Apple will spy on workers to enforce return-to-office mandate: report

Apple will reportedly monitor employees’ attendance to ensure they meet a company requirement that they must report to the office at least three days a week.
The iPhone maker – which has always touted its strict privacy rules – will check ID records to track attendance at its corporate offices to crack down on workers who ignore the back-to-work mandate, according to tech journalist Zoë Schiffer from the Platformer Substack Blog.
Employees who don’t return to their desks three days a week could be fired, although it’s unclear if the company has adopted this as an official policy, Schiffer wrote.
Apple’s monitoring of employee ID information appears to contradict the company’s commitment to protecting users’ privacy and data.
The Post reached out to Apple for comment.
Schiffer has also reported that Twitter owner Elon Musk emailed his employees at 2:30 a.m. Tuesday with the message “office is not optional.”
According to Schiffer, Musk was reportedly upset that Twitter’s San Francisco headquarters was half empty.

The Post reached out to Twitter for comment.
Apple employees have fretted over the return-to-the-office executive order announced last year following the lifting of the coronavirus lockdown and the nationwide mass vaccination campaign.
The Cupertino, California-based tech giant had repeatedly delayed its plans to bring its employees back to the office during the pandemic due to the surge in COVID cases caused by the spread of new variants.
In August, more than 1,200 Apple employees signed a petition denouncing the company’s return-to-office order, which was implemented on Labor Day.
Last spring, several Apple employees, including Blind, took to social media platforms to speak out about the company’s demands for office work.
Some employees even threatened to quit because of the problem.
“I don’t give a fuck if I ever come back to work here,” one staffer wrote on Blind.

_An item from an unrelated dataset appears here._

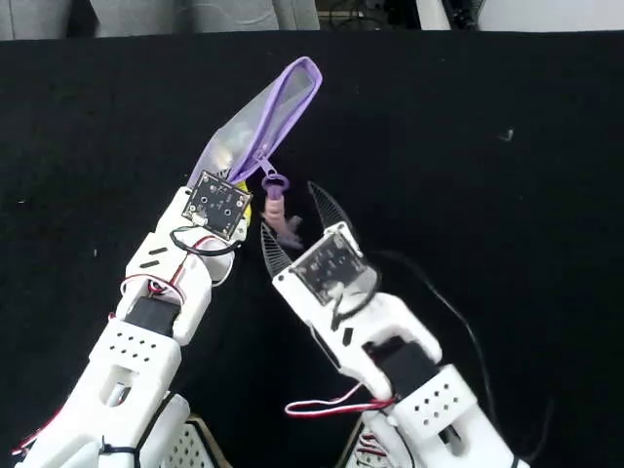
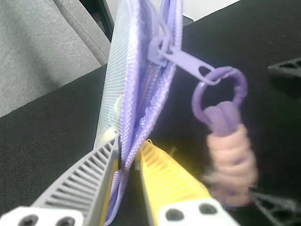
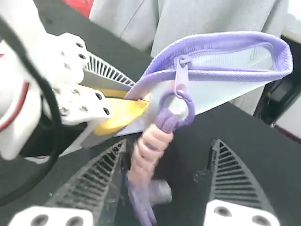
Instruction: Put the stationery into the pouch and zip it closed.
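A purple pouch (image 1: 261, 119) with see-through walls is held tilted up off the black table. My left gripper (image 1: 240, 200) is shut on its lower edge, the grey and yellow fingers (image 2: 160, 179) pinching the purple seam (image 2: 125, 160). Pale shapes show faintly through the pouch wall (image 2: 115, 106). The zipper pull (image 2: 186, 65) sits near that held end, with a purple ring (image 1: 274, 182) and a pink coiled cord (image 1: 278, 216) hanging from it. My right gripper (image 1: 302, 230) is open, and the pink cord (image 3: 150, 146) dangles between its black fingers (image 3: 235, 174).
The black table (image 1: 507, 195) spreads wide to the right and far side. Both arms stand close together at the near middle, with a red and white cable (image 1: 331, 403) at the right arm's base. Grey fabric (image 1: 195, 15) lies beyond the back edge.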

Ian Goodfellow, who served as Apple’s director of machine learning, abruptly resigned in May in response to the company’s mandate to return to office.
Goodfellow joined Google’s DeepMind division as a contributor.
Musk, the Tesla CEO who acquired Twitter for $44 billion last October, has poked fun at Apple’s previously lax return-to-office policy.
The Twitter owner has required his employees to work overtime as part of his “hardcore” ethos.

One of those employees who joined Musk’s call, Esther Crawford, was fired, although she was photographed sleeping on the office floor after her new boss took over the company.
Tech companies were among the first to allow their employees to work from home at the start of the COVID pandemic.
But unfavorable macroeconomic conditions and the lifting of lockdowns have changed the calculus, forcing companies to reconsider their strategies.
While Apple, Amazon, Disney, Google and Meta have called their employees back to the office for most of the week.
But other technology outliers like Yelp, Spotify, Coinbase, and Dropbox have also allowed their employees to continue working remotely full-time.